* **WHAT IS NEEDED**
The expected answer comprises all lines from the entries that contain the string "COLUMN".
****
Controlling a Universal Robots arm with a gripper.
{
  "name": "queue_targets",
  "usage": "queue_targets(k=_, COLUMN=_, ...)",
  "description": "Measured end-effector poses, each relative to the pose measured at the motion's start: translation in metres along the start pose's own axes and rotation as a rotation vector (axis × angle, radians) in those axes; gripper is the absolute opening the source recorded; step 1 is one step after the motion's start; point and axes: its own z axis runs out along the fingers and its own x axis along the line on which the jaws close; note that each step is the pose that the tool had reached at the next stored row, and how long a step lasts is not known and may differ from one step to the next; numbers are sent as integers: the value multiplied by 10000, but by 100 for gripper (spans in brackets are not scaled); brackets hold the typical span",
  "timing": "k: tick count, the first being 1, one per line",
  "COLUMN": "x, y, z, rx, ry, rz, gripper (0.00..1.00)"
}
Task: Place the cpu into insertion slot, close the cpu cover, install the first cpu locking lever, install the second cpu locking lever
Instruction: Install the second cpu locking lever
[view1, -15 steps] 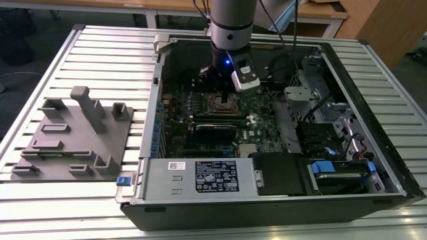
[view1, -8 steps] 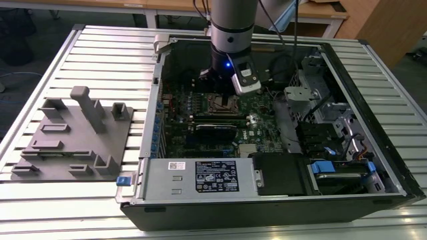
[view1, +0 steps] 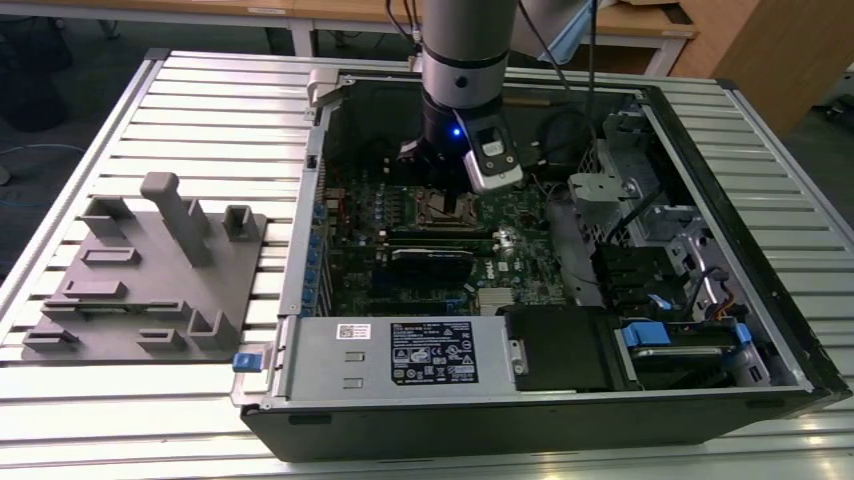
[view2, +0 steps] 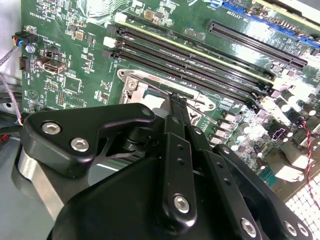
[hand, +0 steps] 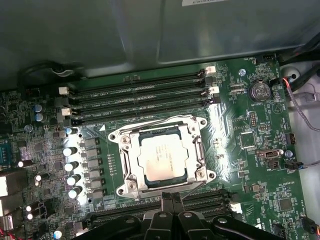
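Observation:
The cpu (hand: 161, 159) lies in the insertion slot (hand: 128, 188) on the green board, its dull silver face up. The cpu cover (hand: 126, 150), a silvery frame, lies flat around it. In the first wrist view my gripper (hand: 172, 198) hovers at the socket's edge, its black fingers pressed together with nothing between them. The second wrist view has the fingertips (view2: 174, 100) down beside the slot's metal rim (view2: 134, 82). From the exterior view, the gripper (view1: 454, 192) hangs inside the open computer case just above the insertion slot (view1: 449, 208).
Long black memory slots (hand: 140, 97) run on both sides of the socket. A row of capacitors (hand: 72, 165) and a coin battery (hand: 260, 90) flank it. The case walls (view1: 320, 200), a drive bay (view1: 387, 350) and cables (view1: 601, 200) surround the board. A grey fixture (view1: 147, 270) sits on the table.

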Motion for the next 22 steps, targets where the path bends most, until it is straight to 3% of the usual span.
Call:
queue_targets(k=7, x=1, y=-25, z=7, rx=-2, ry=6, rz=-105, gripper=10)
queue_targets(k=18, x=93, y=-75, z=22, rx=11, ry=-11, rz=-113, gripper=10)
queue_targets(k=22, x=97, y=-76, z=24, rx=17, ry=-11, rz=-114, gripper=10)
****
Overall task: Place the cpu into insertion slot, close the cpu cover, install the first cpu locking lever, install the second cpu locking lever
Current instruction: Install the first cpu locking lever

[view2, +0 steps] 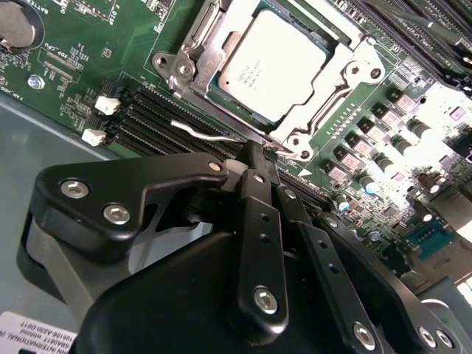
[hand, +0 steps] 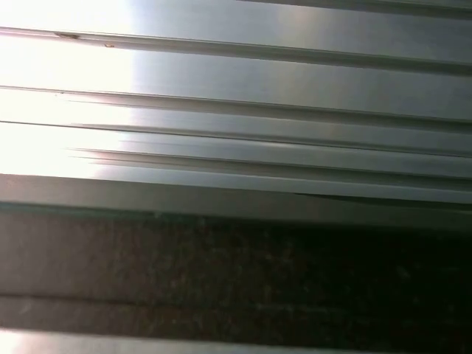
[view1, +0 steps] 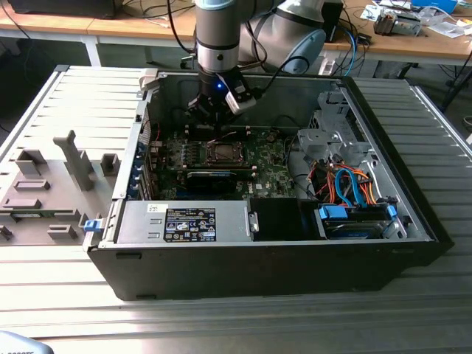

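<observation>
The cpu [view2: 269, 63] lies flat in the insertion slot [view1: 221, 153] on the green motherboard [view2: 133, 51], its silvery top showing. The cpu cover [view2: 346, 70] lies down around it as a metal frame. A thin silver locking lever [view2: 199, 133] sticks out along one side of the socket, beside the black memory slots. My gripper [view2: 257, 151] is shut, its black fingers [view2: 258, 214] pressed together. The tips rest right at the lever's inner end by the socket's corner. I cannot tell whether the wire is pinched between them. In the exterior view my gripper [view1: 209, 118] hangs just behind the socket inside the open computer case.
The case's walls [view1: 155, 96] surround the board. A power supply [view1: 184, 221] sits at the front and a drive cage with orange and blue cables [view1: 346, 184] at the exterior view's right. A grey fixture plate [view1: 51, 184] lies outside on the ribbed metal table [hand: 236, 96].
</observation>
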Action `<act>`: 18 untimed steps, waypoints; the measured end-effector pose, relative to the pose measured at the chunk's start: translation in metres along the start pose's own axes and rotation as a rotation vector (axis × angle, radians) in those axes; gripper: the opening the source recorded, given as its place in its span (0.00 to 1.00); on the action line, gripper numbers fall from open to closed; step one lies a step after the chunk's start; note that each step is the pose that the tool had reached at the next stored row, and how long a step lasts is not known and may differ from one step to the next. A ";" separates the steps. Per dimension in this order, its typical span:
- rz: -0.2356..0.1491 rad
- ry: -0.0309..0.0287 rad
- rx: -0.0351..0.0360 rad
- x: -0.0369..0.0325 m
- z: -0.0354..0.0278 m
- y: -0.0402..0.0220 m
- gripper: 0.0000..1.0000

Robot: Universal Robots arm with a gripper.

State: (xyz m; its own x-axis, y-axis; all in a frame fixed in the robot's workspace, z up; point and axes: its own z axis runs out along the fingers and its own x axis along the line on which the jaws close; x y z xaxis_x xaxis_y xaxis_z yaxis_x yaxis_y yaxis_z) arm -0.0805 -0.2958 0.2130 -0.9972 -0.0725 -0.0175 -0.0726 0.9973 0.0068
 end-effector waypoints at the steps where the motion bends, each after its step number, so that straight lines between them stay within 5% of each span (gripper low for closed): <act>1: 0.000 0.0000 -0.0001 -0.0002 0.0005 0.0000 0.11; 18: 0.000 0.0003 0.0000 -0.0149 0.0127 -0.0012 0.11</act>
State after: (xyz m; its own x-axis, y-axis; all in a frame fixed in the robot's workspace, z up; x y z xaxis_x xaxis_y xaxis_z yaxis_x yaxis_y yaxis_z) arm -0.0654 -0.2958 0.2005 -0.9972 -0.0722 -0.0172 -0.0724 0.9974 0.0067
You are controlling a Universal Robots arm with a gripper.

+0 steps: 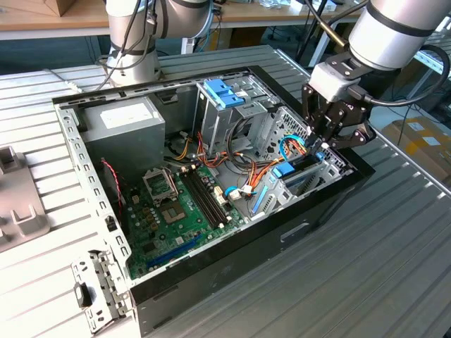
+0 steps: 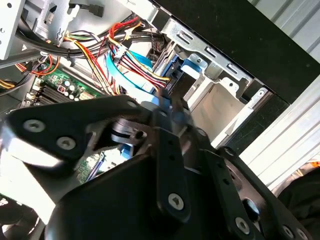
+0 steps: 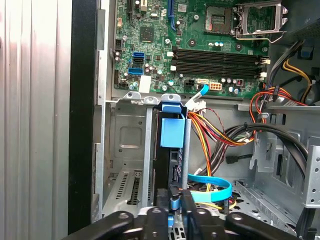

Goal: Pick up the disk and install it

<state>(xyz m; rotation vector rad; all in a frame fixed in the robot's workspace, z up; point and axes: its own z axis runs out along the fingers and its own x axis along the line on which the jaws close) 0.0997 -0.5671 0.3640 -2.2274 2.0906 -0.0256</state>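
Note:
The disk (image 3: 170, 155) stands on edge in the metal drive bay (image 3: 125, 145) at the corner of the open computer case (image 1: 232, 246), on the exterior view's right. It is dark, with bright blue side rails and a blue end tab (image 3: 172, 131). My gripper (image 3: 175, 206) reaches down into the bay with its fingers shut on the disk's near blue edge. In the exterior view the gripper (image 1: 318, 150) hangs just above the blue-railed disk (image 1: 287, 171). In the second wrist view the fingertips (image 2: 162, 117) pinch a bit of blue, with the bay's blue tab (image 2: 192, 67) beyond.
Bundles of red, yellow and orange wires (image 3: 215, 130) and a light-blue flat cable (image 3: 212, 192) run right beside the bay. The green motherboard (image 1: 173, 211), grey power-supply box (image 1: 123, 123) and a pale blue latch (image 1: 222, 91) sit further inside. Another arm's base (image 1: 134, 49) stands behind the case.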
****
* **ANSWER TO THIS PROBLEM**
  "usage": "queue_targets(k=_, COLUMN=_, ...)",
  "COLUMN": "x, y, z, rx, ry, rz, gripper (0.00..1.00)"

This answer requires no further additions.